Entering the offseason, the Toronto Maple Leafs have a number of needs and questions in need of addressing.

The needs are the priorities, and for once, they don’t involve a player negotiation. The questions are more of an internal exercise to help shape the roster for the start of next season.

When it comes to needs, they generally consist of the same things going on a few years now: improve the defense with legitimate defenders who can be trusted to handle tough minutes (at least one, ideally two), improve the bottom six, and add some center depth (not sure Alex Kerfoot – Pierre Engvall is the one-two punch you want on that side of the roster).

The questions, though, are relatively new. Do they still trust Frederik Andersen to be the guy? Can they round out their roster properly when they have a number of high salary players? Are they going to move William Nylander to the center (at least) semi-regularly given what happened in the playoffs this year? Is Zach Hyman a left winger or a right winger? Is Alex Kerfoot a center or winger? What are they going to do with Travis Dermott? (If they keep him, that would seemingly give them five defensemen, and I’m not sure this group is good enough to only make one acquisition and then call it a day.)

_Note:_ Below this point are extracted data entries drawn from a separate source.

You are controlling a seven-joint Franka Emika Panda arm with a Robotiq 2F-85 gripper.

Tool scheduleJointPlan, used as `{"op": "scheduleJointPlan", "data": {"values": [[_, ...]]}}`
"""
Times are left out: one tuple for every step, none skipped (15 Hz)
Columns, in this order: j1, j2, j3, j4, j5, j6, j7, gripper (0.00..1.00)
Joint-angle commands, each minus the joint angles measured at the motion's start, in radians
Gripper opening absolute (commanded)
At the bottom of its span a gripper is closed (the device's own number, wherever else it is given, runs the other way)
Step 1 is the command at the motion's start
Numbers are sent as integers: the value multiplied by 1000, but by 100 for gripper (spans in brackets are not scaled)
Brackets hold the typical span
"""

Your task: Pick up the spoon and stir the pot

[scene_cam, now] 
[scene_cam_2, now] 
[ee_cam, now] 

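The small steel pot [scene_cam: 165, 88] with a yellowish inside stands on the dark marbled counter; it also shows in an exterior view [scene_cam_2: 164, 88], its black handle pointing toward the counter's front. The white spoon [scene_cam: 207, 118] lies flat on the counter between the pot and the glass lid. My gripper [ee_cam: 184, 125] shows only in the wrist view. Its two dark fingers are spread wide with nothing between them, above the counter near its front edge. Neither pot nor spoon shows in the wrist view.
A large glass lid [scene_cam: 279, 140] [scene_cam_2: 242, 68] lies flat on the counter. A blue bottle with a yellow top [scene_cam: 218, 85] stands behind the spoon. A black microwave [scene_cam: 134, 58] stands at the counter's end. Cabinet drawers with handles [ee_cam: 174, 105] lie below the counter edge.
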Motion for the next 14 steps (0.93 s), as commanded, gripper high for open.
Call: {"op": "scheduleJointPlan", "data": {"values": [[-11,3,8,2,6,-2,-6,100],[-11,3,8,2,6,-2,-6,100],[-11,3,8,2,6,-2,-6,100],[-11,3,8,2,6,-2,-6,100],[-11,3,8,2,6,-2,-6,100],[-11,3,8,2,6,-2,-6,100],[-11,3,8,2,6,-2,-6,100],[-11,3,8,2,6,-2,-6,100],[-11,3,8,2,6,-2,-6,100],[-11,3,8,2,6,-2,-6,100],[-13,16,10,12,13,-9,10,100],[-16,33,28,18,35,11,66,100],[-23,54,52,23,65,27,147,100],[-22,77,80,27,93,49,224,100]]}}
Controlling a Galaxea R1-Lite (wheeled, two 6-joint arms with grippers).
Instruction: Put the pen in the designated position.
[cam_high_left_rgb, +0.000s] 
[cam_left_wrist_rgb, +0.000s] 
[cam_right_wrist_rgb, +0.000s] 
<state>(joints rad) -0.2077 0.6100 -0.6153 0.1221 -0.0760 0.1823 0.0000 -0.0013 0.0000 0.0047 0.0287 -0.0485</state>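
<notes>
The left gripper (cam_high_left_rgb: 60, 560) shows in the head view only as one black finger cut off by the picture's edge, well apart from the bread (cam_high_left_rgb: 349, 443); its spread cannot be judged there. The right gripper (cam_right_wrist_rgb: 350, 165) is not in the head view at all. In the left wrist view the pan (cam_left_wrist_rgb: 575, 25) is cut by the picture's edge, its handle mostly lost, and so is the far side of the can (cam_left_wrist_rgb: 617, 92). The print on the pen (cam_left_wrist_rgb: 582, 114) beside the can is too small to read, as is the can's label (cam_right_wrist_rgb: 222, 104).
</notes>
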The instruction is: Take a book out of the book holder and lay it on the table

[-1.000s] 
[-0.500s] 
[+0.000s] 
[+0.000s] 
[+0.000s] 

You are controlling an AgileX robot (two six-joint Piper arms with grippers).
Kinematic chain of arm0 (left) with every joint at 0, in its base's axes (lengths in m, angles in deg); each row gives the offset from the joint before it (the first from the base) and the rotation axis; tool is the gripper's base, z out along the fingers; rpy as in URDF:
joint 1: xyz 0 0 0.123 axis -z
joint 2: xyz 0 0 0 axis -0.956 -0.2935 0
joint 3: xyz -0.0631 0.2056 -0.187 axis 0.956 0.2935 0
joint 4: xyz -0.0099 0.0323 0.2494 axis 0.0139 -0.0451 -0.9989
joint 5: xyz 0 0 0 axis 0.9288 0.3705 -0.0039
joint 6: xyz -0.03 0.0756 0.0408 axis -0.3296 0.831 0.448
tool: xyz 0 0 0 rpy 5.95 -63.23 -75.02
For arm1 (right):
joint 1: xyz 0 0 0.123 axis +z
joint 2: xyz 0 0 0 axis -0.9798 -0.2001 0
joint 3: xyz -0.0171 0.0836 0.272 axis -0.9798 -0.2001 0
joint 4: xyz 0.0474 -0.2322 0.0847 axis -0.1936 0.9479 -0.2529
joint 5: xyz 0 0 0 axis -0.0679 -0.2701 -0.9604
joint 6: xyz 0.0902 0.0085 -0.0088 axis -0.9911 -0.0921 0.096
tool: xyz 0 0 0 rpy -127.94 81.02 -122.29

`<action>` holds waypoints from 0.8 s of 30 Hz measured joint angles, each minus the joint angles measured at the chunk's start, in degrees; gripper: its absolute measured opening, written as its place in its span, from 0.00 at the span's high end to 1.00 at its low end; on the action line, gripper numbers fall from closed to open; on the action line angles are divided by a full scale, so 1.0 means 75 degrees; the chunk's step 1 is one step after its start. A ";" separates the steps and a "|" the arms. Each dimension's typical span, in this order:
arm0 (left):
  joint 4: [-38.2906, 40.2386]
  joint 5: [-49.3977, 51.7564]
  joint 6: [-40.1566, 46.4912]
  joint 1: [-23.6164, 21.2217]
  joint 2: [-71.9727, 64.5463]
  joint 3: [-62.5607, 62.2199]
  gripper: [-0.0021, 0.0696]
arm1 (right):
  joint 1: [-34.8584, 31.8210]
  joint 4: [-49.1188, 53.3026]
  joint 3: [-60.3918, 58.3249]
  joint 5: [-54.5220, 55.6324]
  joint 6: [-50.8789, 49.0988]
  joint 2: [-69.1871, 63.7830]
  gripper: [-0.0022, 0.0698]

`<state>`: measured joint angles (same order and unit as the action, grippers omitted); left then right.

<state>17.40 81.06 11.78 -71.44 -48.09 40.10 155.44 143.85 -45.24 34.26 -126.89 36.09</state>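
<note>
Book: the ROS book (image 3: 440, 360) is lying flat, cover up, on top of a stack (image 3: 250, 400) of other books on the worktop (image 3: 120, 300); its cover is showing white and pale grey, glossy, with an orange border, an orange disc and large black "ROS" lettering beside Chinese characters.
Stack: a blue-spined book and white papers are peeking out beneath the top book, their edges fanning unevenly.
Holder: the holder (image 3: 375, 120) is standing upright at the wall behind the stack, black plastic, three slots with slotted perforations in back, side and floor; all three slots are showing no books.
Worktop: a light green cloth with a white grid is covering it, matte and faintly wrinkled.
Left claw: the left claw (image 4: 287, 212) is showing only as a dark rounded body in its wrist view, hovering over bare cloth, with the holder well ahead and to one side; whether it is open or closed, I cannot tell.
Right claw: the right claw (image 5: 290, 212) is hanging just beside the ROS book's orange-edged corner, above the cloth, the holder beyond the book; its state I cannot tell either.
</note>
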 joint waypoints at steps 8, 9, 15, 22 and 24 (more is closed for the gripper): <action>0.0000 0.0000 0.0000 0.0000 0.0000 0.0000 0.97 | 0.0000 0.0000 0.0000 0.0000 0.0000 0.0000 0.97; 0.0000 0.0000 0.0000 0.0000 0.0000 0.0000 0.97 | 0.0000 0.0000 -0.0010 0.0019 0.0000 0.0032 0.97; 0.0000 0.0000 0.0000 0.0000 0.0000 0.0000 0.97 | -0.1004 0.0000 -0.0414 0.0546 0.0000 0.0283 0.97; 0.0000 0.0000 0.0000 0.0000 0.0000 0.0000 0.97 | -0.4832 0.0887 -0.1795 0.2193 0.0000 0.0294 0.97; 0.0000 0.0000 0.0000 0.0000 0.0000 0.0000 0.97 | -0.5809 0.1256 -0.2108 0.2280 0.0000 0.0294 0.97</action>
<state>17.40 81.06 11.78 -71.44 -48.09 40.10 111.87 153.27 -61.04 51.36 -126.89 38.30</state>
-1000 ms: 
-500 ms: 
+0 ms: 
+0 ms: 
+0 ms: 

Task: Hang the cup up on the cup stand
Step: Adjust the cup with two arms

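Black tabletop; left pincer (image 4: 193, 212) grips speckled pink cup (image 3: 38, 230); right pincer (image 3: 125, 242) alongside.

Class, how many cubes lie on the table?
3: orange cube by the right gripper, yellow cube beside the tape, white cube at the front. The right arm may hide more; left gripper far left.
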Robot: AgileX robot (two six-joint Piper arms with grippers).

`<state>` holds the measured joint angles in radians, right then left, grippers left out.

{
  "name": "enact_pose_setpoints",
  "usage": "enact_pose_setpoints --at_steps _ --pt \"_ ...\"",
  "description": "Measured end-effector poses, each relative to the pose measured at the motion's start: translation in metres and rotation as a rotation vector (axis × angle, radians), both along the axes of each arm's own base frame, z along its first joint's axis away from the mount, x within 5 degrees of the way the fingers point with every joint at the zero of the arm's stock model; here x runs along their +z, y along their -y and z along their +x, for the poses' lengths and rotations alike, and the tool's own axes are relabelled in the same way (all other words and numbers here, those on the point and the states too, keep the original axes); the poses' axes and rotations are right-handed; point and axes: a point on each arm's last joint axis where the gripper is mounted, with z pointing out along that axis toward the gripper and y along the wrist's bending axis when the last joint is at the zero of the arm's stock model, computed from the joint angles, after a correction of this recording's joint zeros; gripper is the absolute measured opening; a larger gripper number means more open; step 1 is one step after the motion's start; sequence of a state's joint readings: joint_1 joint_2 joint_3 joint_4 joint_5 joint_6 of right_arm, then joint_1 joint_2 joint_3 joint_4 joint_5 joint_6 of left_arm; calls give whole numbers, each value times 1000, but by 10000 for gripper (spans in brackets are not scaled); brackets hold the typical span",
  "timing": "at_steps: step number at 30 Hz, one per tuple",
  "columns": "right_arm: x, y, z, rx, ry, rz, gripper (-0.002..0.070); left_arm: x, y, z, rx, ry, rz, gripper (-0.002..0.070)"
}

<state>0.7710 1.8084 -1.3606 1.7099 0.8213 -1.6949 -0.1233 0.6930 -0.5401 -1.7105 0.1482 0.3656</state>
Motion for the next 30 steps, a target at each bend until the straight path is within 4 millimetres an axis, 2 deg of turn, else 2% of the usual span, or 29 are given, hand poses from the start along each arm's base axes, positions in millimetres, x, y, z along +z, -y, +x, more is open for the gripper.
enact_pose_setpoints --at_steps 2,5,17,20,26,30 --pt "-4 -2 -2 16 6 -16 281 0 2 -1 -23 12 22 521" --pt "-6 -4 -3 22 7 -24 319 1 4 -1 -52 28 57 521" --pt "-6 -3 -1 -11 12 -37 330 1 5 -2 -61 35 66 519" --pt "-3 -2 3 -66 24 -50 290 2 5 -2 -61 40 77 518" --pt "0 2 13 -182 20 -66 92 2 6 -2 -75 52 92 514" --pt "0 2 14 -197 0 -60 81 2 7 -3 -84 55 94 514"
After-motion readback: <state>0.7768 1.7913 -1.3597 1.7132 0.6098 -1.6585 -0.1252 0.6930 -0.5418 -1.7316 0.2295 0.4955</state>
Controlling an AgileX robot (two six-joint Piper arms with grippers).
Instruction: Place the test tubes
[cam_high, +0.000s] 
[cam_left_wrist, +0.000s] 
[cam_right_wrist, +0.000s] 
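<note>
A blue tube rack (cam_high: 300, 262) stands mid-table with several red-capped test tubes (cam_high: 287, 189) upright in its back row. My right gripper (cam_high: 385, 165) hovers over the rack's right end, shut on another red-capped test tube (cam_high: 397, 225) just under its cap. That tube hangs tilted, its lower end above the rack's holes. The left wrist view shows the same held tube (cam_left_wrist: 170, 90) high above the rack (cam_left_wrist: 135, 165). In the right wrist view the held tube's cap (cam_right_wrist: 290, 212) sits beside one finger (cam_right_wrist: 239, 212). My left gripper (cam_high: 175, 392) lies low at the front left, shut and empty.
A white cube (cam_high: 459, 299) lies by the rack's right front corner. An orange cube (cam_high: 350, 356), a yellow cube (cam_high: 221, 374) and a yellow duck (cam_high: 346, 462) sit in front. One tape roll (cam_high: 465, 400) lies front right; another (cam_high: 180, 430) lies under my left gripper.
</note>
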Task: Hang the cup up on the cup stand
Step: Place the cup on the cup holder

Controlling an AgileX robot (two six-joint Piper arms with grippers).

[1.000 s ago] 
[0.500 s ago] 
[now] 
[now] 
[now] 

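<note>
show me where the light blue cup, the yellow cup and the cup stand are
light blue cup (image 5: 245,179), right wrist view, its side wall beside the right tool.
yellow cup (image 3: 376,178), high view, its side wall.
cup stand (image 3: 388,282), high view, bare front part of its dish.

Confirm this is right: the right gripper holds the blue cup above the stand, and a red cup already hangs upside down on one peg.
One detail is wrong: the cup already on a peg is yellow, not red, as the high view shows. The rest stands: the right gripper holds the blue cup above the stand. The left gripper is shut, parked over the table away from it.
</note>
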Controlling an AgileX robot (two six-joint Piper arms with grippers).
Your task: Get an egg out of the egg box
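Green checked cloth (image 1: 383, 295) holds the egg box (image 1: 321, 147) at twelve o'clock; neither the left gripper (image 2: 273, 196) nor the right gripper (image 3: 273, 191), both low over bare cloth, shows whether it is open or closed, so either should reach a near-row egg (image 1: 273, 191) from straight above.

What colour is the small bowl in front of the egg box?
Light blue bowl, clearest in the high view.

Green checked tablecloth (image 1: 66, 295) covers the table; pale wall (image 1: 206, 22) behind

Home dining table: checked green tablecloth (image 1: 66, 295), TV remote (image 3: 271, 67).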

In trading Kasperi Kapanen, as well as Pontus Aberg and Jesper Lindgren for a first-round draft pick (15th overall), Evan Rodrigues, David Warsofsky, and Filip Hallander, the Leafs address none of those things directly. In fact, trading Kapanen currently makes what was already a fairly mediocre bottom-six even worse.

Kyle Dubas knows that, and he admitted as much with the money line in his media availability: “The key is that we need to gain some flexibility or greater flexibility than what we have.” With the salary cap, they can barely afford to keep their pending restricted free agents, let alone improve the team.

In that regard, moving Kapanen made sense. He couldn’t play left wing when they moved him there in the top six – there were a number of attempts at this, too – and he was never going to beat out Mitch Marner or William Nylander on the right side — ever. He was stuck as a third line right winger.

Kapanen’s goal scoring was also down this season, and he was healthy scratched because he slept in and missed practice. He also wasn’t exactly set up for success this season, bouncing around the roster to the point where the player he played the most with at even strength was Tyson Barrie and the second highest was Cody Ceci. The two forwards he played the most with were Kerfoot and Jason Spezza. That’s not great.

Subjectively, I liked what he brought to the table in terms of his speed and (flashes of) his knack for scoring big goals, and he was one of the only forwards on the team with some jam to his game – including a nice stretch of it while the Leafs were in their playoff race in February.

Kapanen also hasn’t even played three full seasons in the league. There is room for his game and off-ice habits to mature. Ultimately, I think he’s a nice third-line forward who can move up on occasion, but from the Leafs‘ point of view, he was making a lot of money for that role at $3.2 million. Plus, he had trade value.

While Kapanen is a player of concrete value moved off the roster, the Leafs acquisition was really to open up opportunity more than bring back anything of immediate value. Warsofsky is more or less an AHL defenseman and Rodrigues has a qualifying offer of $2 million that the Leafs will surely decline while attempting to bring him back at a reduced number. He’s also 27 and has played over 50 games in a season just once. He has shown to be serviceable depth, but it would be hard to ask for much more.

Hallander was expected to return to Sweden for the following season and reports indicate it’s unlikely he crosses to North America to play in the AHL. Perhaps that changes with Toronto’s setup, but as of now, he’s a player not totally under their control, although he does have some real potential.

Even the 15th overall pick (yes, I know, it’s a heralded draft), while a great asset, is a mystery box. The Leafs drafted Timothy Liljegren in 2017 at 17th overall – I’m not sure he will or should make the team next season. Since 2015, the following players have been drafted at 15th overall: Zachary Senyshyn, Luke Kunin, Erik Brannstrom, Grigori Denisenko, and Cole Caufield. It is not a slam-dunk spot.

It is entirely possible they traded a player who should be a 10+ year NHLer for essentially nothing. It is also possible they hit a home run. They’ll surely use the cap space to do something, but it could be as simple as freeing up money to bring back Travis Dermott and Ilya Mikheyev – two players Dubas did mention when discussing the trade and money opening up. That is not a bad thing, but it’s not a net positive for making the roster better next season. Losing Kapanen is certainly not addition by subtraction.

In retrospect, we probably should have seen this type of trade coming (i.e. the Leafs clear cap space and bring in some futures). This would have been their second year in a row without a first-round pick and they need to find cheap talent while they pay their top guns big dollars. The draft is the best way to do that.

You can argue it could have been someone else traded away first, but the Leafs would likely say Kapanen had the most valuable of their mid-level players. And mid-level players like Kapanen are exactly the types that are squeezed off your roster when you have a handful of players making huge dollars against your cap.

If you are looking to clear money off your books, this type of return for a Kapanen-level player is good value. Now we wait to see what they do as a follow-up to actually improve the roster.